Without repeating the averments of the complaint we hold .that they are clearly sufficient to constitute this a class action on behalf of the four individual plaintiffs and of all other Negro citizens similarly situated. See Rule 23(a), F.R. Ó.P.

It was probably not necessary for the plaintiffs to sue the members of the Board of Commissioners and the Chief of Police, not only as such but also individually, when no relief is sought against them by way of damages. If, however, the plaintiffs’ contentions are sustained, these defendants are acting not only in their capacities as municipal officers, but also as officers of the State; and, further, are possibly transcending the scope of their office in any capacity when they compel obedience to statutes and ordinances attacked as unconstitutional. Moreover, in issuing and enforcing an injunction, a court of equity acts in personam. If, as we trust will be true, no relief becomes necessary against any of them in their individual capacities, their joinder as individuals will prove harmless. The motion to strike said parties in their individual capacities is therefore denied.

The members of the Alabama Public Service Commission object to their joinder as parties defendant and move to dismiss the action as against them because they say that neither they nor the Commission have any jurisdiction over the buses which are being operated within the City of Montgomery and its police jurisdiction.12

In the Act approved July 6, 1945, General Acts of Alabama 1945, p. 731, now carried into the pocket supplement of the 1940 Code of Alabama as Title 48, § 301 (31a), see footnote 1, supra, appears the following significant' paragraph: “The provisions of this section shall be administered and enforced by the Alabama public service commission in the manner in which provisions of the Alabama Motor Carrier Act of 1939 are administered and enforced.”

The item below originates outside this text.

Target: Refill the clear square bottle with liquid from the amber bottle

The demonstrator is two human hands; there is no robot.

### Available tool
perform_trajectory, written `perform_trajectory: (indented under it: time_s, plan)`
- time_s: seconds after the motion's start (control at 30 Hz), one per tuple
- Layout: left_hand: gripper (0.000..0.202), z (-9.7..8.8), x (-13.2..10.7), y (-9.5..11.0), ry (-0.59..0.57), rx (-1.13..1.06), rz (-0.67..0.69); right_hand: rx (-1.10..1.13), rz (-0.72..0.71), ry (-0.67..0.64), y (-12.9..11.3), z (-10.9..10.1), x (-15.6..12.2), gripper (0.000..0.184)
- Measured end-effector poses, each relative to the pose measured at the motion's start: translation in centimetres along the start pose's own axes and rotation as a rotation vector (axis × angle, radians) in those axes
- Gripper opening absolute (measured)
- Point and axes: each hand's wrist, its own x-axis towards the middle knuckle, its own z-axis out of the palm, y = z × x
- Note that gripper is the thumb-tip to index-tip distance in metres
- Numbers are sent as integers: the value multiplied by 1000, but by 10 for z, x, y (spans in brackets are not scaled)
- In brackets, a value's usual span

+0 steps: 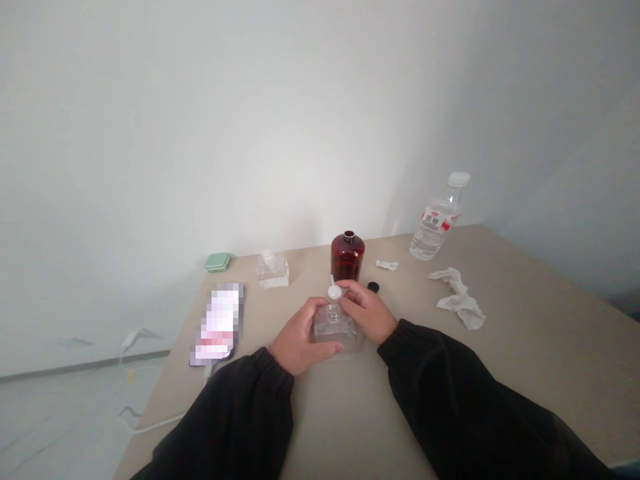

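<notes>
A clear, square-shouldered bottle [336, 327] with a round open neck stands on the table in front of me. My left hand [303, 337] is closed around its left side, thumb along the front and fingers behind. Just above the neck, my right hand [367, 308] pinches a small white pump top [335, 291] with a short spout pointing up and away. Behind my hands stands a dark red-brown bottle [348, 257], uncapped and upright. A black cap [373, 287] lies beside it, close to my right hand's knuckles.
A second clear square bottle with a white top [273, 270] stands back left, near a green tin [217, 262]. A phone [217, 325] with a white cable lies at left. A labelled water bottle [438, 220] and crumpled tissues [461, 300] are at right. A wall backs the table.
</notes>
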Motion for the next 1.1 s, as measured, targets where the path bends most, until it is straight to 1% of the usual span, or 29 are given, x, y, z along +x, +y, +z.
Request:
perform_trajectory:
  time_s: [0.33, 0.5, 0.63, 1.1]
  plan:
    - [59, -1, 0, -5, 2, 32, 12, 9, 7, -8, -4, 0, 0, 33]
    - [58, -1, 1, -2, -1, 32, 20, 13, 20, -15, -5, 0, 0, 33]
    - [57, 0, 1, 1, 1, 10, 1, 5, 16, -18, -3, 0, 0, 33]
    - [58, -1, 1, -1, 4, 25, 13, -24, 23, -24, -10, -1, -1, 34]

Testifying as a witness, the President of the Alabama Public Service Commission admitted that on April 24, 1956, he sent a telegram to the National City Lines of Chicago, of which the Montgomery City Lines, Inc., is a subsidiary, reading as follows:

“As President of the Alabama Public Service Commission, elected by the people of Alabama, sworn to uphold the segregation laws of this state, which include all forms of public transportation, I hereby defy ruling handed down by the Unit-, ed States Supreme Court ordering desegregation on public carriers. Alabama state law requiring segregation of the races on buses still stands. All public carriers in Alabama are hereby directed to strictly adhere to all present existing segregation laws in our state or suffer the consequences.
“/&/ C. C. (Jack) Owen, President
Alabama Public Service”

That telegram was sent without the knowledge or concurrence of the other two Commissioners.

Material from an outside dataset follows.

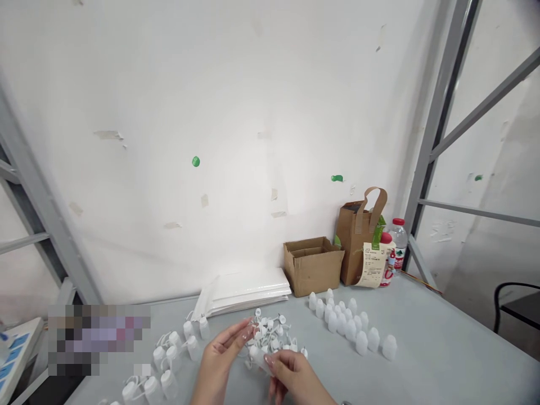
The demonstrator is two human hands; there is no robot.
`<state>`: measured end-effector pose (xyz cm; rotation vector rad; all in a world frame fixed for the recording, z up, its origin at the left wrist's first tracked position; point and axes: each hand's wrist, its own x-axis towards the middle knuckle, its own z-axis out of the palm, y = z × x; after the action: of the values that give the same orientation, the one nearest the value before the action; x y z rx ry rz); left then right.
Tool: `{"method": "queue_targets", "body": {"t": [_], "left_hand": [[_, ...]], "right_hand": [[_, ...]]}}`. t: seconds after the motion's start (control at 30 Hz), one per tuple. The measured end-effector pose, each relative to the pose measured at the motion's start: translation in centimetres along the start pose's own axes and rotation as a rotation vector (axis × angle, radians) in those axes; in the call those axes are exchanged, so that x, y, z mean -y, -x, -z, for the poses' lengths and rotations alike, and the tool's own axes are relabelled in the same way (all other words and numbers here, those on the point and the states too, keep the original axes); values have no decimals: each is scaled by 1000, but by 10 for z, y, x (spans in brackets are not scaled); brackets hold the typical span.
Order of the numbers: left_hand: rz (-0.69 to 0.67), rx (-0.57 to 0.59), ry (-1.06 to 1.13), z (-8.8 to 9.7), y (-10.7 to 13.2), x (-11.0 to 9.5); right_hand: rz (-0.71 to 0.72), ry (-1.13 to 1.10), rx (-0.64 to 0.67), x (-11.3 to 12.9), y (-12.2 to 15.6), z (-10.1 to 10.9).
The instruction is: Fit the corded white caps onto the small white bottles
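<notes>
My left hand point(221, 354) and my right hand point(293, 374) meet at the bottom middle of the head view, low over the grey table point(422, 349). Together they pinch a small white plastic bottle point(258, 355). Left fingers curl toward its top, right fingers close round its body. Just behind my hands lies a pile of small white caps with tethers point(272, 332). A cluster of upright capless white bottles point(350, 326) stands to the right. Capped bottles point(169, 360) lie scattered to the left.
A stack of white flat bags point(247, 292) lies at the back by the wall. An open cardboard box point(312, 264), a brown paper bag point(358, 236) with a receipt and a water bottle point(399, 239) stand at the back right. Grey metal frame posts point(434, 129) rise at both sides.
</notes>
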<state>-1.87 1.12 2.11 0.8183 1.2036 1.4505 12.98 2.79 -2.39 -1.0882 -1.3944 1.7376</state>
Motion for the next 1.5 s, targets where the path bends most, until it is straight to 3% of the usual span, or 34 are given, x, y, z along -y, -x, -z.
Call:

Since the 1945 Act expressly imposes on the Alabama Public Service Commission the duty of administering and enforcing its requirements as to segregation of the races, and since the President of the Commission has acted so positively and affirmatively to that end, the motion to dismiss the action as against the members of the Alabama Public Service Commission should be and the same is hereby denied.13

*715Validity of Separate But Equal Doctrine as Applied to Intrastate Transportation

The ultimate question is whether the statutes and ordinances requiring the segregation of the white and colored races on the common carrier motor buses in the City of Montgomery and its police jurisdiction are unconstitutional and invalid. Unless prohibited by the Constitution of the United States, the power to require such segregation is reserved to the States or to the people. — See Tenth Amendment.

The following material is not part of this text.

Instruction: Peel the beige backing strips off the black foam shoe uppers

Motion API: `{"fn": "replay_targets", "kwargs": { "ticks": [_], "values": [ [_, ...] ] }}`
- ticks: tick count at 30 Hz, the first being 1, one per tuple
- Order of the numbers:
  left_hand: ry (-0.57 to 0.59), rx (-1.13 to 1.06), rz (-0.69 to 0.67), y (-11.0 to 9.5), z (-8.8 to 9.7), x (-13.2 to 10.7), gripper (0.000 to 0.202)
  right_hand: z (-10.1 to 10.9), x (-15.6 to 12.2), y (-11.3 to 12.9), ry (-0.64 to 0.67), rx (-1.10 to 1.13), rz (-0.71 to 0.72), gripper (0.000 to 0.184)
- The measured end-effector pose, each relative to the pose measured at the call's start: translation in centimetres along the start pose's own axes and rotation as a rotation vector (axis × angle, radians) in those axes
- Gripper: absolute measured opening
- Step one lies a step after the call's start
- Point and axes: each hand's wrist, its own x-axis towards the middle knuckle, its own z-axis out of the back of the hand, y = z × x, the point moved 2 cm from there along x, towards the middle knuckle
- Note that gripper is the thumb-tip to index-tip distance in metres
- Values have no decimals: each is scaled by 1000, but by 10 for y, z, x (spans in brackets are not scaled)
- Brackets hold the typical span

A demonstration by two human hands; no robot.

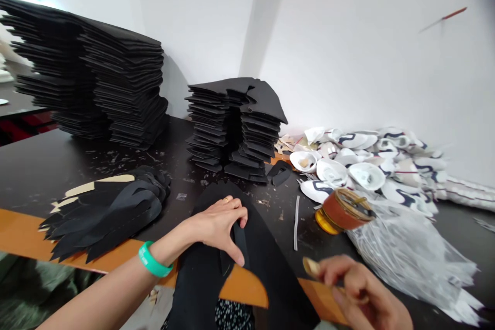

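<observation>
A black U-shaped sheet [266, 247] lies in front of me, its lower part over the table's front edge. My left hand [218, 221] rests on it, thumb and fingers spread apart, with a narrow dark strip [240, 240] showing between them. At the lower right, my right hand [359, 289] is closed around a small stick with a flat, yellowish tip [310, 266]; the rest of the stick is hidden in the fingers. It is held off the sheet. Beyond it stands a brown-banded glue jar [346, 210], with amber at its base.
Tall stacks of black sheets [124, 82] stand at the left, a lower stack [235, 124] at the centre back. Cut black pieces [116, 206] fan out at the left. White shoe uppers [367, 160] pile up behind a clear plastic bag [410, 247]. A thin strip [296, 223] lies nearby.
</observation>
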Motion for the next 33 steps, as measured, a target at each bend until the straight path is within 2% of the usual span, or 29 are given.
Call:
{"fn": "replay_targets", "kwargs": {
  "ticks": [2, 5, 7, 9, 11, 13, 15, 18, 23, 25, 28, 31, 33],
  "values": [
    [123, -135, -74, 6, 10, -6, 61, 6, 4, -13, -100, 40, -88, 21],
    [269, -242, -202, 13, 23, -14, 71, -3, 14, -35, -102, 174, -177, 14],
    [261, -206, -234, 14, 25, -15, 75, -15, 20, -45, -82, 211, -212, 11],
    [206, -168, -220, 13, 22, -13, 62, -27, 26, -48, -28, 151, -221, 22],
    [155, -182, -189, 13, 20, -10, 41, -41, 32, -45, 36, 31, -151, 26],
    [140, -295, -136, 17, 20, -7, 29, -56, 40, -37, 97, -89, -28, 21],
    [134, -475, -59, 24, 22, -6, 30, -75, 48, -30, 176, -158, 79, 20],
    [92, -728, 35, 35, 26, -6, 29, -105, 62, -24, 300, -229, 157, 21],
    [106, -957, 55, 42, 24, -3, 24, -137, 79, -26, 366, -389, 272, 26],
    [106, -961, 65, 41, 23, -3, 25, -144, 83, -27, 358, -406, 304, 30],
    [114, -959, 84, 39, 24, -4, 31, -150, 85, -30, 327, -389, 308, 22],
    [154, -978, 65, 36, 27, -5, 59, -151, 82, -35, 266, -297, 280, 23],
    [177, -971, 65, 35, 28, -5, 72, -146, 75, -35, 245, -262, 311, 28]
  ]
}}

In their private affairs, in the conduct of their private businesses, it is clear that the people themselves have the liberty to select their own associates and the persons with whom they will do business, unimpaired by the Fourteenth Amendment. The Civil Rights Cases, 109 U.S. 3, 3 S.Ct. 18, 27 L.Ed. 835. Indeed, we think that such liberty is guaranteed by the due process clause of that Amendment.

There is, however, a difference, a constitutional difference, between voluntary adherence to custom and the perpetuation and enforcement of that custom by law. Shelley v. Kraemer, 334 U.S. 1, 13, 68 S.Ct. 836, 92 L.Ed. 1161. The Fourteenth Amendment provides that “No State shall * * * deprive any person of life, liberty, or property, without due process of law; nor deny to any person within its jurisdiction the equal protection of the laws.”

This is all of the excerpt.